News of the directive leaked out to the press in March 1982, but Reagan administration officials quickly downplayed the significance of the action. They argued that the CIA plan was designed to support Nicaraguan “moderates” who opposed the Sandinista regime, not the disreputable former soldiers and allies of Anastasio Somoza, whom the Sandinista overthrew in 1979.
1984 – The “Hail Flutie” … one of the most iconic moments in the history of college football.
Boston College quarterback Doug Flutie threw a 48-yard touchdown pass to Gerard Phelan as time expired to lead the Eagles to a miracle 47-45 win over the University of Miami.
With six seconds left in the game, Flutie scrambled to his right, narrowly averting a sack. He threw the football from his own 37, requiring the 5′ 9″ quarterback to throw the ball 63 yards (he threw it 64) against 30 mph winds. Phelan was virtually unguarded as the ball came straight down over a mass of Miami players standing a few yards in front of him.
1992 – Roy Acuff died of congestive heart failure at the age of 89.
Known as the “King of Country Music”, he joined the Grand Ole Opry in 1938 and remained one of the Opry’s key figures and promoters for nearly four decades.
Among his biggest hit songs were Wabash Cannonball, The Great Speckled Bird and Night Train To Memphis.
In 1962, Acuff became the first living inductee into the Country Music Hall of Fame.
1995 – Autry “Junior” Walker died of cancer at the age of 64.
He was a saxophonist and vocalist, who with his group, Junior Walker & The All Stars, reached #4 on the Billboard Hot 100 in 1965 with <Shotgun, and then did it again in 1969 with What Does It Take (To Win Your Love).
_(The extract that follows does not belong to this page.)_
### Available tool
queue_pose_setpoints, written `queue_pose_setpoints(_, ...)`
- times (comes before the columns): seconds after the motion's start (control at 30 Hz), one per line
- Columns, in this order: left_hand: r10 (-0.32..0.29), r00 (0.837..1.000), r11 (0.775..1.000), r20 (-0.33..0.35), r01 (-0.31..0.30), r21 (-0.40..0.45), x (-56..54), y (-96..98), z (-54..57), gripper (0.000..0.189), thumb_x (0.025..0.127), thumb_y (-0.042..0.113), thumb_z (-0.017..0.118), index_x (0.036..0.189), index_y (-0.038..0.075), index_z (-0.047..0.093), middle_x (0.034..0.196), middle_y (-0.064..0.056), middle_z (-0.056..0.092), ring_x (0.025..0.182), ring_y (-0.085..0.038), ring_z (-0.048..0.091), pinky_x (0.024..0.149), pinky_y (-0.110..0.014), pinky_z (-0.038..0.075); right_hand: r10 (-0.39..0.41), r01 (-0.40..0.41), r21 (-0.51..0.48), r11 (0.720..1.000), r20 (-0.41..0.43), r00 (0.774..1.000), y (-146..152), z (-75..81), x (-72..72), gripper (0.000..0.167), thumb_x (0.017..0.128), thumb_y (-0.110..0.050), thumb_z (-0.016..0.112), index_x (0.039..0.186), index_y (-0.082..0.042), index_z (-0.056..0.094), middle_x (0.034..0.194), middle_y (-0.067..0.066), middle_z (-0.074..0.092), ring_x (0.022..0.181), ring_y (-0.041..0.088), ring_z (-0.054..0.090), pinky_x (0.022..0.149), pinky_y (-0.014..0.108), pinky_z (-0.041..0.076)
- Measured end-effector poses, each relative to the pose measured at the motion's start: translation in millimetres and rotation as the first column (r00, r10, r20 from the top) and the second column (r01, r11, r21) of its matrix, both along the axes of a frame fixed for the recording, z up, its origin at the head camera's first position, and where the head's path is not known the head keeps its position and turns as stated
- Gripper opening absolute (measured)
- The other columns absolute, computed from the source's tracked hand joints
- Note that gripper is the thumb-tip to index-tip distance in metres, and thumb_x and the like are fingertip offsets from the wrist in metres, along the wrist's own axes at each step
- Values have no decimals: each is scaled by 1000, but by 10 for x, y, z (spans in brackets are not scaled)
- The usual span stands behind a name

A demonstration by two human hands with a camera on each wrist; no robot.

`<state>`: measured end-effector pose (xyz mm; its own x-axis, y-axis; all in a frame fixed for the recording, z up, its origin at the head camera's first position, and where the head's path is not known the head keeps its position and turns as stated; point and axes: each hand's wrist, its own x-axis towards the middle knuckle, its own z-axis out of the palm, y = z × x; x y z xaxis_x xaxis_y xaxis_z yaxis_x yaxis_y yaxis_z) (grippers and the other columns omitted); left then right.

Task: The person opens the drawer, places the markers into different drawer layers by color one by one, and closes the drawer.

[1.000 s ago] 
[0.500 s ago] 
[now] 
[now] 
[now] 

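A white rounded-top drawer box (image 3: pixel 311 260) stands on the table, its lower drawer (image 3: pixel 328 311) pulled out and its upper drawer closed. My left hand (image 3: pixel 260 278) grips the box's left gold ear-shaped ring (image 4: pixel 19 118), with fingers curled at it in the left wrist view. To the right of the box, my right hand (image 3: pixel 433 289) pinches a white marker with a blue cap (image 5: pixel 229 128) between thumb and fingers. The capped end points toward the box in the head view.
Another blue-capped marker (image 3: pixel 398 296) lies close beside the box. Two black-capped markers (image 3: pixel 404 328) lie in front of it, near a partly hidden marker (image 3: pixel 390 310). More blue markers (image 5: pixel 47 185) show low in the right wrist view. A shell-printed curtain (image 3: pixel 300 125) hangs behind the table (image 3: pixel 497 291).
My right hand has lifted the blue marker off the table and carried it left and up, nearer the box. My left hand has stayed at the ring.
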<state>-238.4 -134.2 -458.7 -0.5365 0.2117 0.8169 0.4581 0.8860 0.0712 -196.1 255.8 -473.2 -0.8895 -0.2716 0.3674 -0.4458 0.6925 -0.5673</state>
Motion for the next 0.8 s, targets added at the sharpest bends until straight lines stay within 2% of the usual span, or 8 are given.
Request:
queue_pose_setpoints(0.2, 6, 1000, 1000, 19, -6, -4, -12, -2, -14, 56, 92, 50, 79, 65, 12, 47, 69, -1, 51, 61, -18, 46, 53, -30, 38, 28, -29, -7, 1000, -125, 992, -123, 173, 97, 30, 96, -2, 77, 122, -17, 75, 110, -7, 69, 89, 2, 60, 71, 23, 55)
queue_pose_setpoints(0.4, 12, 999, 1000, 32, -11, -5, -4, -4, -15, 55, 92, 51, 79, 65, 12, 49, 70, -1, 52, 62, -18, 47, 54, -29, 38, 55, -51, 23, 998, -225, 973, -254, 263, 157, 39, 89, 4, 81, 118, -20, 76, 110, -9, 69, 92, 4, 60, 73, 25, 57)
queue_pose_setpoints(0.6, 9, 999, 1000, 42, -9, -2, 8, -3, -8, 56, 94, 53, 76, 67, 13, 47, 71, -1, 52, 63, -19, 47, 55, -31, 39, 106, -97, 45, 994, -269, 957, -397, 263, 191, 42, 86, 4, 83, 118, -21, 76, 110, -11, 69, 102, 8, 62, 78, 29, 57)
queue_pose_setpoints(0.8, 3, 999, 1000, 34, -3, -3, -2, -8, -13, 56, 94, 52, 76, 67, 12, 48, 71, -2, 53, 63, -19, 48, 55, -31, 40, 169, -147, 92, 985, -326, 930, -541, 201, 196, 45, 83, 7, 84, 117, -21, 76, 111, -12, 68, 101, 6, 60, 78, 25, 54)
2006 – Former KGB spy Alexander Litvinenko died in London from radiation poisoning after making a deathbed statement blaming Russian President Vladimir Putin.
Two weeks earlier, he had accused Putin of ordering the murder of Russian journalist Anna Politkovskaya in October 2006.
After Litvinenko’s death, Marina Litvinenko, aided by biologist Alexander Goldfarb, pursued a vigorous campaign for an inquest into her husband’s death to be conducted by a coroner in London.
A public inquiry began in January 2015 and concluded one year later. It was the finding of the inquiry that Litvinenko’s murder was “probably personally approved by Vladimir Putin and Nikolai Patrushev,” who was at the time Director of Federal Security Service.